Moss Upon the Skull - In Vengeful Reverence

#FOR FANS OF: Prog Death, Gorguts
The way a band presents itself can sometimes be a perfect prelude for how it will sound. Inky details across a blank canvass show Belgium's Moss Upon the Skull as a band elaborating on a sound as filled in by the noise of generations as it is emblazoning itself on a new fiber. Moss Upon the Skull does its death metal well, not brilliantly with the frills that many a band may use to seem out of the norm and stretch its streaks across the death metal soundscape, but this band brings more a methodical and appropriately concocted conclusion able to burn slower and baste in its ideas. Smooth brilliance striped through simple motions make for calligraphy upon this tapestry of guitars that is seldom seen in a world of jagged edges and sharp poignant pieces. This band's jazz is as potent as its catastrophe and both work beautifully, intermixing each to form a disillusioning and disorienting world as seen through lucid eyes the burdens of horrific fate.

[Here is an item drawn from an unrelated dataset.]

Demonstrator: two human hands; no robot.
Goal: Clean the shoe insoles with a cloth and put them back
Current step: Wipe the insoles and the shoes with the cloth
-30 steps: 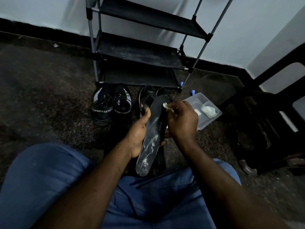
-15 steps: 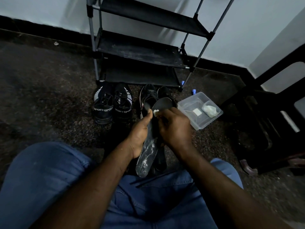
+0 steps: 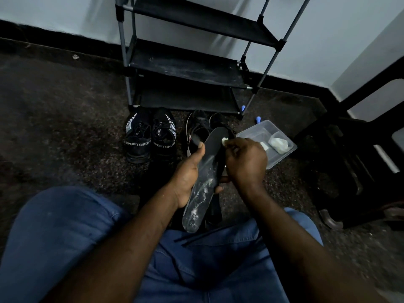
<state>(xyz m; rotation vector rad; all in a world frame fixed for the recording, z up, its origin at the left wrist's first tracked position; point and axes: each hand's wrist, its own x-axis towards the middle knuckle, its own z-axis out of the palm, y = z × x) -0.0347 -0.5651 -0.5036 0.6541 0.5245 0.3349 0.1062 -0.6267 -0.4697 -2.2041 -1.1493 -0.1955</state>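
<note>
Two hands working: left hand (image 3: 188, 178) gripping insole (image 3: 205, 176); right hand (image 3: 246, 160) pinching cloth (image 3: 225, 140), pressing insole toe.

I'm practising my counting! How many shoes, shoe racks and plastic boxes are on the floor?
Shoes: 4, the SPORT pair and the dark pair
Shoe racks: 1
Plastic boxes: 1
Total: 6
</note>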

Technical, intricate, and intoxicating in its disorientation, Moss Upon the Skull festers and grows as harmonic leads are entangled and choked by an imposition of malignant bass, contorting each pleasant moment into an impending horror. Relentless rhythmic interchanges and an everflowing river of creativity ensure a consistent tension accompanies this bewildering Lethean journey as progressions meet ruination, animation is governed by decay, and each new structure builds off the last while simultaneously denoting the large swaths of time that elegantly acknowledge crumbling old pillars and the rises of new monuments sprouting up like mushrooms on the rotting carcasses of fallen giants. True to its name and album title, Moss Upon the Skull shows in its genetic coding the filth of the past generations of the metal milieu, playing 'In Vengeful Reverence' many terrifying twists on the harmonies of old to shore up a new technical monument to the past decades of abnormal progress.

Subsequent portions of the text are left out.